Emmanuel Macron's ridiculous Economist interview

France is a valuable American ally and one of the few NATO members that bolster both the alliance’s conventional and nuclear war-fighting capabilities. But President Emmanuel Macron offered true hypocrisy this week when he blamed the United States for supposedly undermining NATO’s credibility.

Speaking to the Economist, Macron said that the world is experiencing “the brain death of NATO.” This is thanks to President Trump, Macron says, and because NATO member Turkey is running amok in Syria. As Macron put it, NATO “only works if the guarantor of last resort functions as such. I’d argue that we should reassess the reality of what NATO is in the light of the commitment of the United States.” Pushed on whether he believes the alliance’s Article 5, which requires allies to aid an attacked ally that triggers the article, Macron said, “I don’t know.” Macron says the European Union must step into the breach to defend the international order.

This is pretty ridiculous stuff.

First off, it’s prima-facie hypocritical. While France does support important NATO capabilities, Macron’s government spends below the 2%-of-GDP NATO defense spending target. France also remains hesitant to deploy its naval forces in presence operations proximate to Russia. These two failings undermine NATO’s deterrent posture. They also gut Macron’s criticisms of the U.S., which continues to underwrite NATO’s defense capability. Thanks to Trump, U.S. defense spending now stands at around 3.5% of GDP. Without that spending, NATO would have near non-existent airlift, deep strike, and satellite warfare capabilities.

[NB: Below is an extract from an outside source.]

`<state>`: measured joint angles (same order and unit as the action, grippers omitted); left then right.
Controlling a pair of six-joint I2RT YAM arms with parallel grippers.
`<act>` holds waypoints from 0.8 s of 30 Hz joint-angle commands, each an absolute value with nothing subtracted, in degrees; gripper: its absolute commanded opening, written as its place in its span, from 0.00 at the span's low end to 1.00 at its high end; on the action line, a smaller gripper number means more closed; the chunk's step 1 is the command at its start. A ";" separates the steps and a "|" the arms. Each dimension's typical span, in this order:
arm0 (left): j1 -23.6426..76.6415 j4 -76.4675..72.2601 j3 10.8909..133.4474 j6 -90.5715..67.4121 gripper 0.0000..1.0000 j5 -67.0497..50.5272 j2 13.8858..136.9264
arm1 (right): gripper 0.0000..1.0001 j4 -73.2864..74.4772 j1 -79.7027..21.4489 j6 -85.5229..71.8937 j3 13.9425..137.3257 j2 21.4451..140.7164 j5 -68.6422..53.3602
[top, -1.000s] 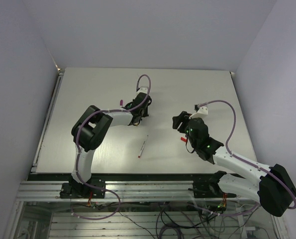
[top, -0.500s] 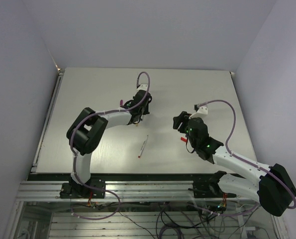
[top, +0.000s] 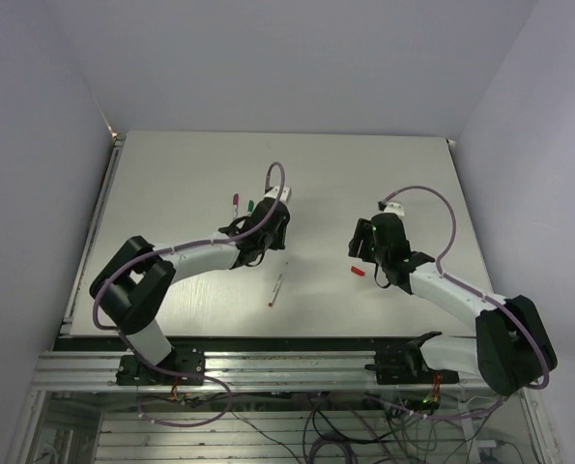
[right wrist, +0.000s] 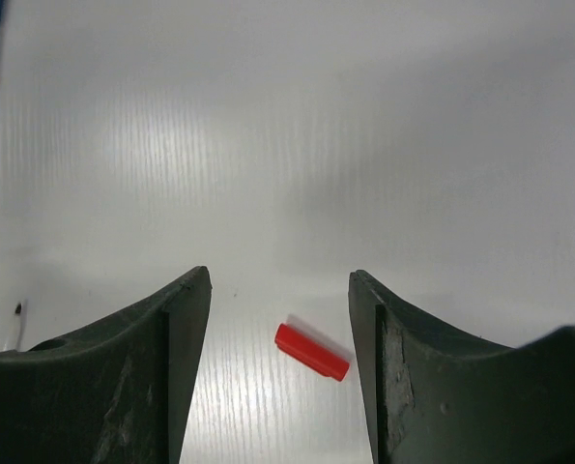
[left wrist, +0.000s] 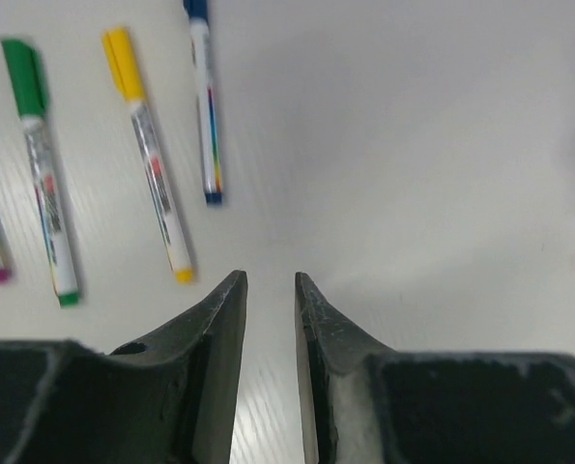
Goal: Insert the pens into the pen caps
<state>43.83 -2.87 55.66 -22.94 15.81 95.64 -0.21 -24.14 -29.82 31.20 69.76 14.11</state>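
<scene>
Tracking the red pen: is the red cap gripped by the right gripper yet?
No, the red cap lies on the table between the open fingers of the right gripper, touching neither.

Desk point(right wrist: 384, 135): off-white, fine grain lines, soft sheen. Red cap point(right wrist: 311, 351): smooth glossy plastic. Jaws: matt black plastic, scuffed edges.
</scene>
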 commanded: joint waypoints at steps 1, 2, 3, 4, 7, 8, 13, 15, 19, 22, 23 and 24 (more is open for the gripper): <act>46.87 2.11 51.82 -22.82 0.37 15.37 91.84 | 0.59 3.43 -23.91 -23.89 34.18 71.68 7.93; 47.57 2.39 50.94 -23.00 0.37 15.27 91.32 | 0.59 3.57 -23.91 -23.23 34.41 71.92 7.65; 48.10 2.58 50.09 -23.07 0.37 14.75 90.68 | 0.59 3.64 -23.95 -22.51 34.59 72.12 7.43; 48.56 2.49 49.20 -23.18 0.37 14.12 90.17 | 0.59 3.69 -23.92 -22.04 34.80 72.27 7.32; 49.38 1.76 47.28 -23.42 0.37 11.45 88.98 | 0.59 3.99 -23.91 -20.90 35.38 72.73 7.51; 49.70 1.71 46.85 -23.38 0.37 10.97 88.63 | 0.59 4.16 -23.91 -20.61 35.61 72.96 7.55; 51.37 2.99 45.73 -22.49 0.37 9.78 87.30 | 0.58 4.75 -23.91 -20.39 36.04 73.84 7.93; 51.83 3.36 45.53 -22.10 0.37 9.15 87.02 | 0.58 4.57 -23.90 -20.49 35.84 74.15 7.95; 52.57 3.94 45.52 -21.77 0.37 8.92 87.41 | 0.58 4.21 -23.94 -20.53 35.68 74.73 8.00; 53.41 4.92 45.80 -21.79 0.36 9.61 88.19 | 0.58 4.07 -23.91 -20.38 35.76 75.20 7.75; 53.63 5.38 45.99 -21.84 0.36 10.14 88.37 | 0.58 4.05 -23.91 -20.28 35.81 75.35 7.62; 53.92 5.85 46.12 -21.87 0.36 10.71 88.60 | 0.58 4.04 -23.92 -20.23 35.85 75.52 7.57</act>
<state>52.73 3.57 45.89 -22.48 10.50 88.40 4.21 -24.10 -21.34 34.83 74.74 8.25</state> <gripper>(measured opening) 0.366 0.580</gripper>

Moreover, the American cajoling of Europe has also led to increases in defense spending. This is the key to making NATO stronger: Ultimately, it is force of arms that will deter and defeat Russian aggression, not Macron’s lofty rhetoric.

That rhetoric also fits within Macron’s broader delusion about the EU’s instrumental role in global security. While Macron, German Chancellor Angela Merkel, and their EU colleagues speak eloquently about human rights and the liberal international order, their rhetoric is cheap. Figuratively and literally. Alongside France, Germany continues to spend next-to-nothing on defense. So Macron can say all he wants about America’s responsibility for NATO’s difficulties, but if they ever invade, Putin’s combined arms formations aren’t going to be defeated by interviews with the Economist.

My final gripe is the context in which Macron offers his words. The French president laments NATO’s supposed weakness just as he has been flirting with its key enemy, Putin, and undermining the liberal international order with his supplication to imperial China. Macron is trying to pull a Charles de Gaulle by inserting himself as an interlocutor between Western Europe and Putin. But it’s a bad strategy. It will end up with the same result as de Gaulle’s: weakening the west and emboldening its enemies.

Time to go back to the drawing board, Emmanuel.